Но поручению Аверьяна рослый парень, Никита, поджидал у ворот с палкою в руке возвращение Сусликова, но, увидев, идущего с ним доктора, спрятал палку за спину и хотел улизнуть в ворота.
-- Стой, стой, каналья! -- закричал на него доктор: -- ты чего бежишь, за хозяина совестно? Скажи ты ему, что ежели не пришлет мне за лечение, -- умирать будет, -- не приду! Я только для бедных даром!
Никита молча скользнул в дверь избы.
-- А ты не плати мне, -- сказал доктор Сусликову, поднимаясь по лестнице: -- теперь денег, чай, нет?
-- Весь издержался, -- сказал Сусликов.
-- Ну вот, я уж потом за все разы из твоего сбора вычту! Сюда что ли?
-- Сюда, сюда, -- сказал Сусликов. Он распахнул дверь и пропустил вперед доктора.

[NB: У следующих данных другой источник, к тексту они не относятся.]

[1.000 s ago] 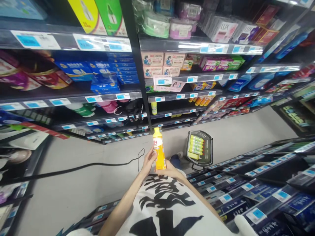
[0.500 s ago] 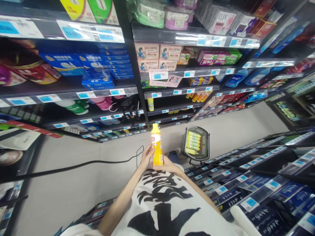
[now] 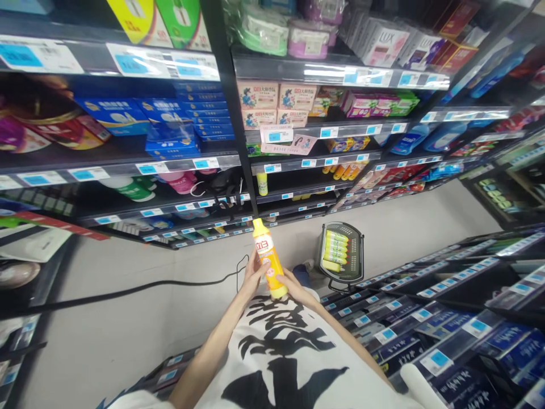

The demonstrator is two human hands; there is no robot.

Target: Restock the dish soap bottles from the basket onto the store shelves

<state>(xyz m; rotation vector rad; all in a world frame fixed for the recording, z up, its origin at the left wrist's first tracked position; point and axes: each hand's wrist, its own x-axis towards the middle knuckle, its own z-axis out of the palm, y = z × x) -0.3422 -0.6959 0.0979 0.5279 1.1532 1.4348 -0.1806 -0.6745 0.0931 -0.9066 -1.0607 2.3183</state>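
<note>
Between my two hands is an orange-yellow plastic bottle [image 3: 271, 264] with a yellow cap and a white label with red lettering facing up. It is held in front of my chest, its cap tilted away and to the left. My left hand [image 3: 254, 271] wraps around its left side, thumb across the front. My right hand [image 3: 294, 287] grips the lower right side near the base, with the thumb on the label. On the floor to the right stands a dark shopping basket [image 3: 356, 258], in which several yellow-green bottles [image 3: 336, 247] lie stacked in a row.
Ahead rises a shelf unit with soap boxes [image 3: 258, 94], blue boxes [image 3: 110, 115] and a lone yellow-green bottle [image 3: 262, 184]. Orange bottles [image 3: 349, 170] stand lower right. A black cable [image 3: 170, 282] hangs across the left. More shelving [image 3: 426, 318] lines the right side.
The bottle has tilted, its cap swinging left and its base right. More of the front label shows, and both thumbs now lie across the front.
</note>
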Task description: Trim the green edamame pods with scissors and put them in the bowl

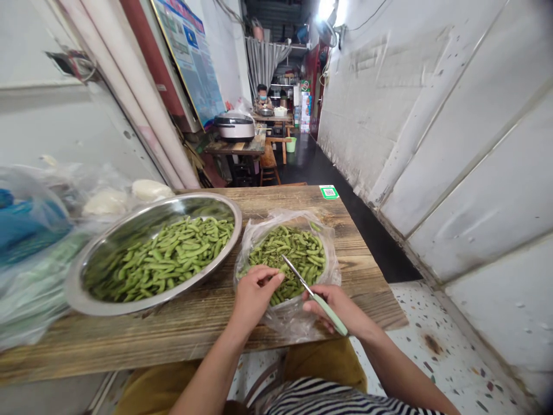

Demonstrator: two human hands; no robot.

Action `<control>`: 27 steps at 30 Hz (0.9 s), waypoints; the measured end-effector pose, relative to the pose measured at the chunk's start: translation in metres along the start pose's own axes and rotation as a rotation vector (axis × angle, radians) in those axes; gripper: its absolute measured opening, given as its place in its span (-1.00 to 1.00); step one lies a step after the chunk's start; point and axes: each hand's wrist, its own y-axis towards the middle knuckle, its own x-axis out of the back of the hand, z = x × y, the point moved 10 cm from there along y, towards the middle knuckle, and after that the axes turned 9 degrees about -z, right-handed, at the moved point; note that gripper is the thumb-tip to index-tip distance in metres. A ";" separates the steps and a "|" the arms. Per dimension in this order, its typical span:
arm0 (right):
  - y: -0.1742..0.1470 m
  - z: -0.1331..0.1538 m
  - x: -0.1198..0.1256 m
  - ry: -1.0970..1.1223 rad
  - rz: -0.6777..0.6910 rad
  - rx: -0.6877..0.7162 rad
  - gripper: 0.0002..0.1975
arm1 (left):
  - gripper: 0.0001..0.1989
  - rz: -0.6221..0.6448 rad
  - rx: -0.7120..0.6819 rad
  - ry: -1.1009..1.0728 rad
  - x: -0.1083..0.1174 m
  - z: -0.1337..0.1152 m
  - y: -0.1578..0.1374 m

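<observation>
My left hand is closed in a pinch on a green soybean pod, above the near side of a heap of pods. That heap lies in a clear plastic bag with its mouth spread wide. From the right, my right hand grips scissors with pale green handles. Their blades point up and left, over the heap, with the tips close to my left fingers. Left of the bag, a wide steel basin holds many more green pods.
All this stands on a wooden table. Blurred plastic bags crowd its left end. A green QR code card lies at the far right corner. Beyond are a cooker on another table and a seated person. A white wall runs along the right.
</observation>
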 end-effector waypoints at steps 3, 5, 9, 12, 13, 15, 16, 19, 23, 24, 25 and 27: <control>0.002 0.000 -0.002 0.053 -0.010 0.020 -0.48 | -0.71 -0.032 0.143 -0.227 0.000 0.010 0.001; 0.000 0.002 -0.006 0.068 0.017 0.051 -0.45 | -0.68 0.001 0.231 -0.373 -0.005 0.013 -0.001; -0.006 0.003 -0.012 0.031 0.083 0.088 -0.49 | -0.64 0.031 0.335 -0.501 -0.012 0.013 -0.007; -0.008 0.004 -0.013 -0.020 0.099 0.105 -0.49 | -0.66 0.041 0.348 -0.487 -0.014 0.012 -0.010; -0.008 0.005 -0.013 -0.034 0.099 0.111 -0.50 | -0.68 0.044 0.343 -0.475 -0.014 0.011 -0.010; -0.008 0.007 -0.014 -0.052 0.096 0.114 -0.50 | -0.70 0.061 0.333 -0.459 -0.014 0.010 -0.011; -0.008 0.008 -0.015 -0.054 0.097 0.112 -0.51 | -0.70 0.070 0.330 -0.457 -0.015 0.010 -0.012; -0.007 0.010 -0.019 -0.026 0.098 0.099 -0.54 | -0.70 0.080 0.327 -0.456 -0.019 0.010 -0.015; -0.003 0.006 -0.018 0.019 0.080 0.047 -0.58 | -0.73 0.047 0.294 -0.405 -0.014 0.010 -0.012; -0.002 0.005 -0.015 0.035 0.062 0.034 -0.59 | -0.74 0.004 0.255 -0.372 -0.004 0.008 -0.006; -0.001 0.004 -0.012 0.057 0.036 0.025 -0.59 | -0.74 -0.072 0.193 -0.324 0.013 0.004 0.001; 0.002 0.003 -0.003 0.101 -0.022 0.025 -0.58 | -0.74 -0.310 0.009 -0.153 0.063 -0.010 0.016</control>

Антон разбуженный шумом, сел на полу, протирая припухшие глаза. Увидев доктора, он вскочил, завернулся в свою подстилку и молча отошел в сторону. Черная кошка прыгнула в угол. Ольга повернула свое побледневшее, осунувшееся лицо к двери и слабо простонала. Маленькая каморка в миг огласилась крикливым голосом доктора.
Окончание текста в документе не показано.